* **TASK DIRECTIONS**: Which lines of the data below hold "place"? Copy each of them.

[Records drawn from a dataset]
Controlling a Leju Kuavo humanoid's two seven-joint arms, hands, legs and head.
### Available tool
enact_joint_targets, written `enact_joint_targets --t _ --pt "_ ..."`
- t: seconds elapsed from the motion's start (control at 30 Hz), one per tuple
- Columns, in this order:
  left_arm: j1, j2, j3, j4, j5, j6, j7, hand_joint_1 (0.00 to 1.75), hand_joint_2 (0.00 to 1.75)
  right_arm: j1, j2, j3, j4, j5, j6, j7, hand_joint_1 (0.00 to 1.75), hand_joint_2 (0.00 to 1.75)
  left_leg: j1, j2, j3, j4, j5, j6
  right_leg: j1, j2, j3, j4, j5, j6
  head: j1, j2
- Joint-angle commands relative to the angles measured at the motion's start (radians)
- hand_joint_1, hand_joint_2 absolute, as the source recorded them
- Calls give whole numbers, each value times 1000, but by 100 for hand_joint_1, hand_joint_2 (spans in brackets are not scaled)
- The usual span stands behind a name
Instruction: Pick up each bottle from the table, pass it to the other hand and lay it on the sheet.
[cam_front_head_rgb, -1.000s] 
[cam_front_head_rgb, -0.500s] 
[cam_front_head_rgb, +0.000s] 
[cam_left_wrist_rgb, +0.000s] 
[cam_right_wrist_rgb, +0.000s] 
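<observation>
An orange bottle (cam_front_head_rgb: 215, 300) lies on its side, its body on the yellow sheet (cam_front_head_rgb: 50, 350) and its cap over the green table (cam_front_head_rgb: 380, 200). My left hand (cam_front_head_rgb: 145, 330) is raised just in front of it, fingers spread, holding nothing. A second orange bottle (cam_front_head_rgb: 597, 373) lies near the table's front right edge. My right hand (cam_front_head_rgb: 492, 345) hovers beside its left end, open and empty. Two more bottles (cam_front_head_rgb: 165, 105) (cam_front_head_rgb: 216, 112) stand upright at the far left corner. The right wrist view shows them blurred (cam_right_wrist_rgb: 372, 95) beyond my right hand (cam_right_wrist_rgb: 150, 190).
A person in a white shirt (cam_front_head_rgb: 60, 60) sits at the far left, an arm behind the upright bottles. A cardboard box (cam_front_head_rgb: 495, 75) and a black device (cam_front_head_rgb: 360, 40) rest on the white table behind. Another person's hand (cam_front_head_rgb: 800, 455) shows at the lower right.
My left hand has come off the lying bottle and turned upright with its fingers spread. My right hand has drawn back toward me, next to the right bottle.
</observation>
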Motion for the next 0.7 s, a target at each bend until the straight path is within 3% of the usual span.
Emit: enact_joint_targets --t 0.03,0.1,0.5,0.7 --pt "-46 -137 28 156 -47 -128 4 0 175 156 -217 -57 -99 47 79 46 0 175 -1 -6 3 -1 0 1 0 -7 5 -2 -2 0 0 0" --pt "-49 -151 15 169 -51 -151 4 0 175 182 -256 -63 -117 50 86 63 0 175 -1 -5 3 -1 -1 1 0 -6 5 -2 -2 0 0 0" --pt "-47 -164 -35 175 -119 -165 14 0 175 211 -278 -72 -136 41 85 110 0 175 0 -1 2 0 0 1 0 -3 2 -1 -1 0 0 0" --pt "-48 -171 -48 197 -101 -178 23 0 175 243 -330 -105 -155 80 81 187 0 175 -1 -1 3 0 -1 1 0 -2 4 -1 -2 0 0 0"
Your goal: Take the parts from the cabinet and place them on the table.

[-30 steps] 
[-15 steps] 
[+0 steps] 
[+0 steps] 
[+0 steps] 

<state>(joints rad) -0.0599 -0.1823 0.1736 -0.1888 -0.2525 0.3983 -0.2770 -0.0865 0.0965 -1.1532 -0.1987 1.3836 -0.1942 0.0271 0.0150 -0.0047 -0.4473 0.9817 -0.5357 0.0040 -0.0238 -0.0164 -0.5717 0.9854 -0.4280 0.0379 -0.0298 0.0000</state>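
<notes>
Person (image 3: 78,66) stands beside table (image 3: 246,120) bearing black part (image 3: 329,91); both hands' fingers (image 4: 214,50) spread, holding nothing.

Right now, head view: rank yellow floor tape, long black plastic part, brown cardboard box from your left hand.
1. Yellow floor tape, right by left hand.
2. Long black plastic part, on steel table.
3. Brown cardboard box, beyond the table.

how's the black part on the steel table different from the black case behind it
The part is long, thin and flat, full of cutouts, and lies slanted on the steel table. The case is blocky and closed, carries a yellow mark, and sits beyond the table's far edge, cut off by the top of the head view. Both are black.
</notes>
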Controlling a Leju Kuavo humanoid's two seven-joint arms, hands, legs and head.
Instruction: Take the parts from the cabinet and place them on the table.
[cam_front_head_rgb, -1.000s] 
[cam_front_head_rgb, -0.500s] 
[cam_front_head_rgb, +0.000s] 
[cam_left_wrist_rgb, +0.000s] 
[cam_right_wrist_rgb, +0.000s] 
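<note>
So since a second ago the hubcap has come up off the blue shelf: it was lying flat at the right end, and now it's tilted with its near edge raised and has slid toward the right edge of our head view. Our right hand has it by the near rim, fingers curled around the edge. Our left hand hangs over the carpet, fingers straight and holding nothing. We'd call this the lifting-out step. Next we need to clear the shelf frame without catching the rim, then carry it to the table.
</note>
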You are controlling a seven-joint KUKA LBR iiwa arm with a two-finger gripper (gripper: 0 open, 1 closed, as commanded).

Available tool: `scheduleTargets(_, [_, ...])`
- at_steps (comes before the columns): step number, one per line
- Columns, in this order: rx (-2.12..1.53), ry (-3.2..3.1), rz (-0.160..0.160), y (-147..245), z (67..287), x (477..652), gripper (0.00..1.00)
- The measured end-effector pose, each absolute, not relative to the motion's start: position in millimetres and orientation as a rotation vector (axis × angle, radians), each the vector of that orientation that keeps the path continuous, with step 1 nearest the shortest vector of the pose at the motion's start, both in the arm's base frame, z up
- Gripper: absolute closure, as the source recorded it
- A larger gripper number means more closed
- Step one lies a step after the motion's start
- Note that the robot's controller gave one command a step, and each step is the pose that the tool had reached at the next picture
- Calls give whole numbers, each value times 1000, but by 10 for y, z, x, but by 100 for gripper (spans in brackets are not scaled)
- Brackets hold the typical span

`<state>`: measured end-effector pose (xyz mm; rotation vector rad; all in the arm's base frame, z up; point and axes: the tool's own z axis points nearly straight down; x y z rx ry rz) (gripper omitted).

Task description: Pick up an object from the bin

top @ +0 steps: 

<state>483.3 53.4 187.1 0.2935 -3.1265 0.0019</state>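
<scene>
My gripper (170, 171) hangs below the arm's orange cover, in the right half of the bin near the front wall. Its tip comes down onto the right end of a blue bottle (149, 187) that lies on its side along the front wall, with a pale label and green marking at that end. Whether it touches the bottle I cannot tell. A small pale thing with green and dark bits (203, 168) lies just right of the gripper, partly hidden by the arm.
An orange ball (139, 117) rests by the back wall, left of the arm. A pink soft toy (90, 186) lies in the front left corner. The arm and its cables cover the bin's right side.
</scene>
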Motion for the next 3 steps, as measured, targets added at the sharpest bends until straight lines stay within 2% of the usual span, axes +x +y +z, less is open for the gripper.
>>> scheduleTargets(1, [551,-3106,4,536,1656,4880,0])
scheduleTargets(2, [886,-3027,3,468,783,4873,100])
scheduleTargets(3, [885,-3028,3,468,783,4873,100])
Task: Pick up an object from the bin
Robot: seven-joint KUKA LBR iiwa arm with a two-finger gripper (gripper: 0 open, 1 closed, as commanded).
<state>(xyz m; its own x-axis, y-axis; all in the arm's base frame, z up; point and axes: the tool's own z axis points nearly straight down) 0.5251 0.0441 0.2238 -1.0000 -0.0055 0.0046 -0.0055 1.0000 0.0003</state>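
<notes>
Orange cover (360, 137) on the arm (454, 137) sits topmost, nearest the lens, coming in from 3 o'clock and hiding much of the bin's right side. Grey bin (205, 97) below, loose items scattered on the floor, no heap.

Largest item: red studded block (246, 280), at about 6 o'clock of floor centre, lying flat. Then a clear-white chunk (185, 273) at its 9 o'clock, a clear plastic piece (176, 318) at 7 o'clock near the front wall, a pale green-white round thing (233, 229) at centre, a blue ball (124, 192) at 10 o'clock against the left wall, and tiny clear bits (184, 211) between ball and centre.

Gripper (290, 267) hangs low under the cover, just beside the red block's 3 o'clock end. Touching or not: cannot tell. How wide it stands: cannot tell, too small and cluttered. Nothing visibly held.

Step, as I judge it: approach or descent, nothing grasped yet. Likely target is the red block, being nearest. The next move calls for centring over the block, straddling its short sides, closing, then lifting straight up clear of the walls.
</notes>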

* **ANSWER FOR THIS EXERCISE**:
Your goal: Take the parts from the cabinet and place them on the table.
Instruction: Take the parts from the cabinet and place them on the table.

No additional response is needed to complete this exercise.